苗丁花恨恨的看了子豪两眼,又看着小茹,其意不言自明,你知道了,为什么不说出来,害得我苗家栽了这么大一个跟斗?
“丁花阿姨,对不起,”小茹说道,“事到如今,我把一切都告诉你们吧,我在得知豪叔和吴生的交谈之后,就想立刻来告诉你们,可是我权衡再三,就放弃了这个想法,你和豪叔如此匹配恩爱,豪叔不仅外形俊朗,内心更是风光霁月,我在第一次见到他时就看出来了,我如告诉了你这个消息,那会将对他是个毁灭性的报复,我不敢想像苗家在得知自己家族甚为器重的一根栋梁,成了这座大厦最为薄弱的一处短板,会是怎样的怒火攻心;其二,是因为我们对不起你,这个我们是指我们张家,你们现场进行交易的钱钞,8%以上都是假钞,你们所认识并深信的张明,他原来是我们家失落的一个叔叔,他为了我二叔张通的将来,投靠了深城那边的沧浪之水组织,答应了在点钞时配合他们,以此来作跳板,让我二叔去深城隐姓埋名度过余生;”
“你是说那两箱子里面的钱大部分是假钞?”苗百全颤抖着问。他的目光一会儿看看小茹,一会儿看看子民,子民脸色苍白,回避了他的眼光。
“是的,他们跟我这个刚认的叔叔张明说,有2%的是真钞,但这可能都估计多了,”小茹说道,“我也想得到你们以后肯定会得知真相,那时我这个还珠叔叔肯定处境危险,所以我当时也想借警方之手除掉你们,至于我的叔叔他们,我当时也真高估了自己,以为凭一已之力,能够将他们救出,结果却是这样—”
“说完了没有,还有第四条理由吗?”苗丁花冷冷的问。
“有的,”小茹第一次低下了头,“如果你们得知交易地点已被泄漏,必然会再重新去找时间和地点进行交易,那样我又不知还要等多久才能看到这个朱奇了,我对他一直不服气,因为我觉得自己能够胜得过他,但每次交手,我都没有占到便宜,所以我一直期望能和他进行一场生死决斗——”

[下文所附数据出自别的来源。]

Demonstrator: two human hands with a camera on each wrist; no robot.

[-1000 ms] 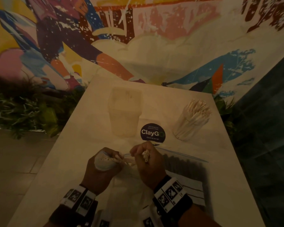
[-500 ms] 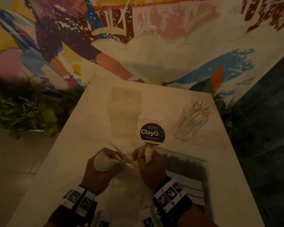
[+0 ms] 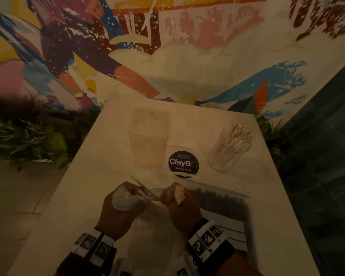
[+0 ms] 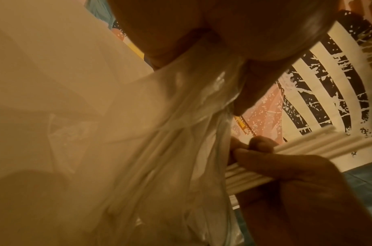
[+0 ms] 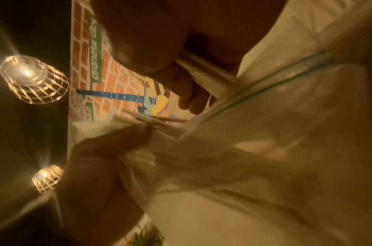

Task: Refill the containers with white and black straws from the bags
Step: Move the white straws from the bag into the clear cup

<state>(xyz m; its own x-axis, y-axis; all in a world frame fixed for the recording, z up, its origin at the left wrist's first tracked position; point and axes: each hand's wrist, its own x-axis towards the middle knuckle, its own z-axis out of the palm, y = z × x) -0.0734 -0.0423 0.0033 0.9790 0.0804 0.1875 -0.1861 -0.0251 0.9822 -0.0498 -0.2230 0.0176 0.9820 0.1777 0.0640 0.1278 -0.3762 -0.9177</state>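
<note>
My left hand point(image 3: 122, 204) grips the gathered mouth of a clear plastic bag point(image 3: 126, 200) with white straw ends showing in it; the bag point(image 4: 159, 149) hangs below the fist. My right hand point(image 3: 177, 202) holds a small bundle of white straws point(image 3: 179, 194), ends up, seen from the side as straws point(image 4: 285, 149). A couple of loose straws point(image 3: 141, 185) stick out slantwise between the hands. A zip bag of black straws point(image 3: 217, 204) lies on the table right of my hands. An empty clear container point(image 3: 149, 136) stands at the back; a cup full of white straws point(image 3: 231, 144) stands at the right.
A round dark ClayGo sticker point(image 3: 183, 163) sits on the white table point(image 3: 92, 176) between the containers. Plants point(image 3: 28, 132) and a painted wall lie behind the table. Tiled floor runs along the left; a dark wall is at the right.
My right hand has drawn a bundle of white straws up out of the bag and tilted its ends upward. A couple of straws now poke out toward the left. The left hand kept its hold.
</note>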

“那你现在终于得偿心愿,战胜了他,”苗丁花笑了起来,“你们将他的一只眼睛毁了,让他从此一眼走遍天下看什么东西都一目了然,再怎样伤心,也只会流一滴眼泪。”
“丁花,是我不好,”子豪痛苦的说,“你要怎样责罚我都可以,你去咒小奇干什么?再说,现在医学这么发达,他的眼睛未必就治不好了?”
“我还有机会罚你吗?”苗丁花冷眼看着子豪,“不过,说不定我真有机会罚你,至于你儿子的眼睛,哼哼,你说的不错,现在医学这么发达,可是,再发达的医学也不可能将死人救活,走着瞧吧。”

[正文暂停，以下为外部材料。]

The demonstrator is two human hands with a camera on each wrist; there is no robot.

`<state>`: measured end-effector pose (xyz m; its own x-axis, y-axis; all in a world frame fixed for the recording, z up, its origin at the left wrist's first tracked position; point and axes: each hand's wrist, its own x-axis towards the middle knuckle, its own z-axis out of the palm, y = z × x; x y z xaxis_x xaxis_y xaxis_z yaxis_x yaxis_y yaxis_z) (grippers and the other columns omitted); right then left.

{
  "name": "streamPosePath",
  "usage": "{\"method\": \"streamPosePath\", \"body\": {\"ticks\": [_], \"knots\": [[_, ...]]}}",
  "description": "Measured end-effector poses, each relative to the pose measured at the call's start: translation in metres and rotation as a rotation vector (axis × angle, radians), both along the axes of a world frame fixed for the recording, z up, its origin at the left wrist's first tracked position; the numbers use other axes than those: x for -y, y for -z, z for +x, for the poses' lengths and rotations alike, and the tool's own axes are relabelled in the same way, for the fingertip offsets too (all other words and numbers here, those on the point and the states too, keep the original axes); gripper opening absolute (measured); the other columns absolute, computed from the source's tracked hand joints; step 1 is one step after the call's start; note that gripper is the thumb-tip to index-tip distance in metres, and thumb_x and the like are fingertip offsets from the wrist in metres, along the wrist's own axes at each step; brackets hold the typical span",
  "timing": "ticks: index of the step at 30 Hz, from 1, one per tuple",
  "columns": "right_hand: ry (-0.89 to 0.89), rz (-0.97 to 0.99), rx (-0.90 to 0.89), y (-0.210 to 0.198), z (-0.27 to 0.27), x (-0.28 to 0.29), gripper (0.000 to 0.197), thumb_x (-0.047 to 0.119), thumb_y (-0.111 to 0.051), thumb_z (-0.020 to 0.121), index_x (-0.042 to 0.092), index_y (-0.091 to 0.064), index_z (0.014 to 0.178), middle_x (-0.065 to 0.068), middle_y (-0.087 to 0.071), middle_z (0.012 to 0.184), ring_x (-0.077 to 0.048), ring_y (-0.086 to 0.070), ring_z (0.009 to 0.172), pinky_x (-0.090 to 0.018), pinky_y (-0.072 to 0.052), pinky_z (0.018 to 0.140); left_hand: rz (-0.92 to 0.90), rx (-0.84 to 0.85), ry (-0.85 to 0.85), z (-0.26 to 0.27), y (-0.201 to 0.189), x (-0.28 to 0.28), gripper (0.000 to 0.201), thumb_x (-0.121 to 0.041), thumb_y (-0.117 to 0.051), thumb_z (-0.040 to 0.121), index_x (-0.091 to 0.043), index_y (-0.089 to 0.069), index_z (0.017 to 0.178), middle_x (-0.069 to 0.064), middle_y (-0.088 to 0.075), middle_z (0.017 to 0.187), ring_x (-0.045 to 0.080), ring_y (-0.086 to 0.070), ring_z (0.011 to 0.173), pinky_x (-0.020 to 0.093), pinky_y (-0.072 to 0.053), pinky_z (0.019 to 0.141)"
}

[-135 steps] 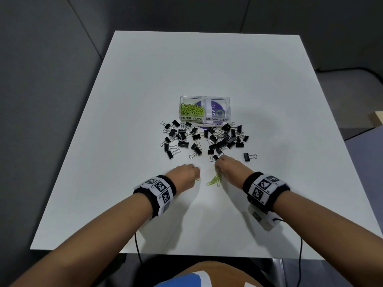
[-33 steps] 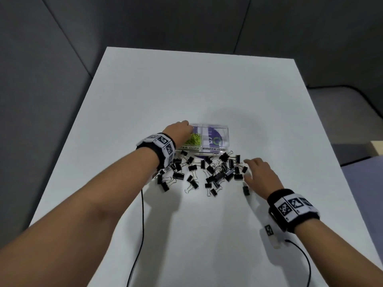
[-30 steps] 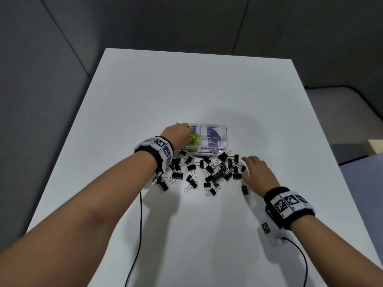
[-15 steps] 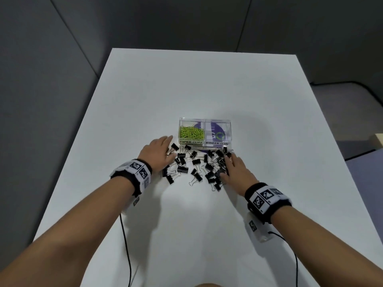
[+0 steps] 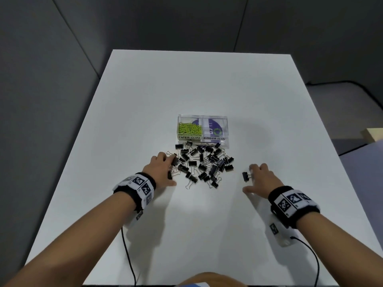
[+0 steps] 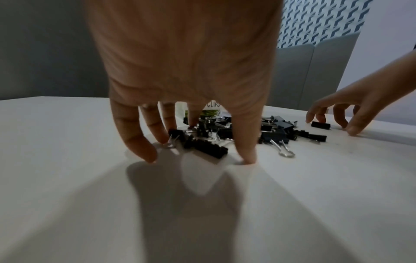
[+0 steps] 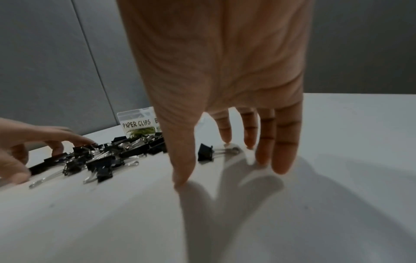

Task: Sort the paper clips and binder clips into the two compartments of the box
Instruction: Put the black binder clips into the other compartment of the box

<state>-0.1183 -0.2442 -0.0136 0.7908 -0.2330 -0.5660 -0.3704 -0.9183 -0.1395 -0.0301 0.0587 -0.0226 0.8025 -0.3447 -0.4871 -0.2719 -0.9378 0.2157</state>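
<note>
Both hands rest spread: left hand [image 5: 160,169] at nine o'clock of the scattered black metal binder clips [image 5: 204,163], right hand [image 5: 260,180] at three. Yellow-green wire paper clips [image 5: 189,128] fill the clear plastic box [image 5: 203,117] at twelve; its binder compartment awaits.

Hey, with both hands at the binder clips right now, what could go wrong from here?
1. The binder clips lie tangled; lifting one may drag others along.
2. The pile crowds the clear box; sweeping with the left hand could shove it.
3. The stray clip by the right hand may skid away.
</note>
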Motion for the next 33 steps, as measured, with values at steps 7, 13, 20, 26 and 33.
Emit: {"method": "streamPosePath", "body": {"ticks": [7, 13, 20, 26, 33], "knots": [[-0.017, 0.067, 0.157, 0.011, 0.011, -0.031, 0.034, 0.016, -0.056, 0.089, 0.004, -0.045, 0.119, -0.017, -0.044, 0.12, -0.036, -0.055, 0.101, -0.037, -0.045, 0.083, -0.214, -0.06, -0.131, -0.016, 0.005, 0.025, 0.072, -0.018, -0.069, 0.081, -0.02, -0.032, 0.142, 0.012, -0.029, 0.137, 0.028, -0.047, 0.118, 0.034, -0.043, 0.099], [-0.111, 0.007, 0.139, 0.013, 0.019, -0.042, 0.021, 0.008, -0.048, 0.09, 0.001, -0.051, 0.11, -0.017, -0.049, 0.117, -0.034, -0.055, 0.102, -0.035, -0.042, 0.08, -0.236, -0.087, -0.184, -0.02, 0.004, 0.033, 0.054, -0.009, -0.062, 0.083, -0.015, -0.038, 0.132, 0.012, -0.033, 0.129, 0.027, -0.06, 0.089, 0.028, -0.051, 0.078], [-0.102, 0.033, 0.2, 0.007, 0.026, -0.035, 0.018, 0.007, -0.047, 0.088, 0.004, -0.057, 0.103, -0.015, -0.052, 0.11, -0.032, -0.054, 0.097, -0.033, -0.043, 0.078, -0.197, -0.117, -0.151, -0.014, -0.001, 0.036, 0.041, -0.007, -0.062, 0.08, -0.014, -0.039, 0.114, 0.011, -0.038, 0.117, 0.017, -0.049, 0.064, 0.025, -0.043, 0.059], [-0.047, 0.135, 0.141, 0.004, 0.026, -0.026, 0.006, 0.008, -0.056, 0.083, 0.009, -0.054, 0.078, -0.005, -0.039, 0.095, -0.027, -0.051, 0.083, -0.03, -0.041, 0.076, -0.126, -0.099, -0.035, -0.01, -0.002, 0.037, 0.03, -0.012, -0.057, 0.082, -0.016, -0.034, 0.101, 0.006, -0.05, 0.098, 0.024, -0.052, 0.078, 0.032, -0.044, 0.067], [0.018, 0.174, 0.18, 0.003, 0.031, -0.019, 0.019, -0.005, -0.037, 0.083, 0.014, -0.035, 0.082, -0.007, -0.045, 0.083, -0.023, -0.042, 0.075, -0.026, -0.026, 0.054, -0.16, -0.121, 0.068, -0.007, -0.003, 0.031, 0.029, -0.013, -0.043, 0.093, -0.016, -0.038, 0.121, 0.008, -0.058, 0.103, 0.021, -0.05, 0.078, 0.033, -0.043, 0.071]]}}
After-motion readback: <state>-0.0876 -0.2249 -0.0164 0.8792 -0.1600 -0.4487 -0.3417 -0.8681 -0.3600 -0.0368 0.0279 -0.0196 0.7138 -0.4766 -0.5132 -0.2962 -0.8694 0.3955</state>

“爸爸,你不要和她说了,”朱奇走到子豪身边,拉着他的手,“我就是瞎了一只眼睛,也不碍事,我还有另外一只眼睛,还有另外一身本事,普天之下,谁又敢小瞧我了?”他昂起头,最后两句话说得慷慨激昂颇有豪气,他小小身躯,在现在已近正午的阳光之下昂然而立,那种气势,丝毫不亚于一位将军在高头大马上巡视他的军队一样。

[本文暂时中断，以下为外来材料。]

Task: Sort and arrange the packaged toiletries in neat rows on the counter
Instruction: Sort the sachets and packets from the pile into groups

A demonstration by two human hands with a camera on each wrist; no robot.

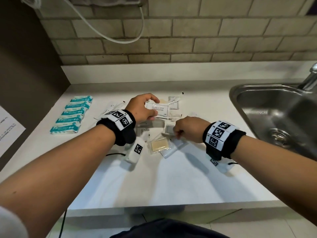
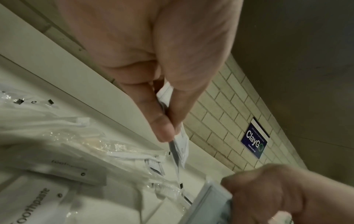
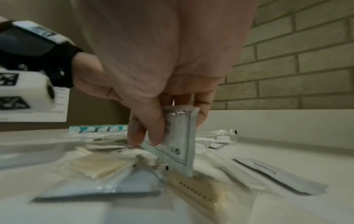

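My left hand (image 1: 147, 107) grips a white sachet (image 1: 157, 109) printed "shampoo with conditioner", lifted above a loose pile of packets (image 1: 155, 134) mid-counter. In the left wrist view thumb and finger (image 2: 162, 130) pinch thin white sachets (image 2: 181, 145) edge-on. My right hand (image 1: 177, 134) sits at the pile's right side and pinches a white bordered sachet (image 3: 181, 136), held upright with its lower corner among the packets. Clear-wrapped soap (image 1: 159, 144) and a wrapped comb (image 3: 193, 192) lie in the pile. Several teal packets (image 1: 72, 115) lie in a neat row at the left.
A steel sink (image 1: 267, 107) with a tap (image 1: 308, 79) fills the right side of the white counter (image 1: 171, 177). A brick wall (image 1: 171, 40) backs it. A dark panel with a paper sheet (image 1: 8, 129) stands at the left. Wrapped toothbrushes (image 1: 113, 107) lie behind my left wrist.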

“说得好!”一人大声喝彩,并率先鼓起掌来,却是林峰,“大丈夫生于天地之间,征战伐敌,缺胳膊少腿都是常事,失去一只眼睛,那又如何?一样都是血染的风采!”小强他们随声附和,也跟着鼓起掌来,一时之间掌声雷动,门口外面的人也有的跟着鼓起了掌,包括那个摊子被羊群冲翻了的磨刀老头。
在这片热烈的氛围之中,苗丁花再一次的低子,对已经死去多时的谭辉叹息,“你那么傻干嘛?我知道你怕我看到他的死亡会心里难过,其实我也是个傻子,我怎么会没有看穿人的心呢?如果在那下面,真有我们的未来世界,下个轮回,那么我一定会接受你的,你慢慢去吧,记得等着我!”她的叹息渐转悲哀,如泣如诉,旁人听了,都不由得自心底升出一股寒意。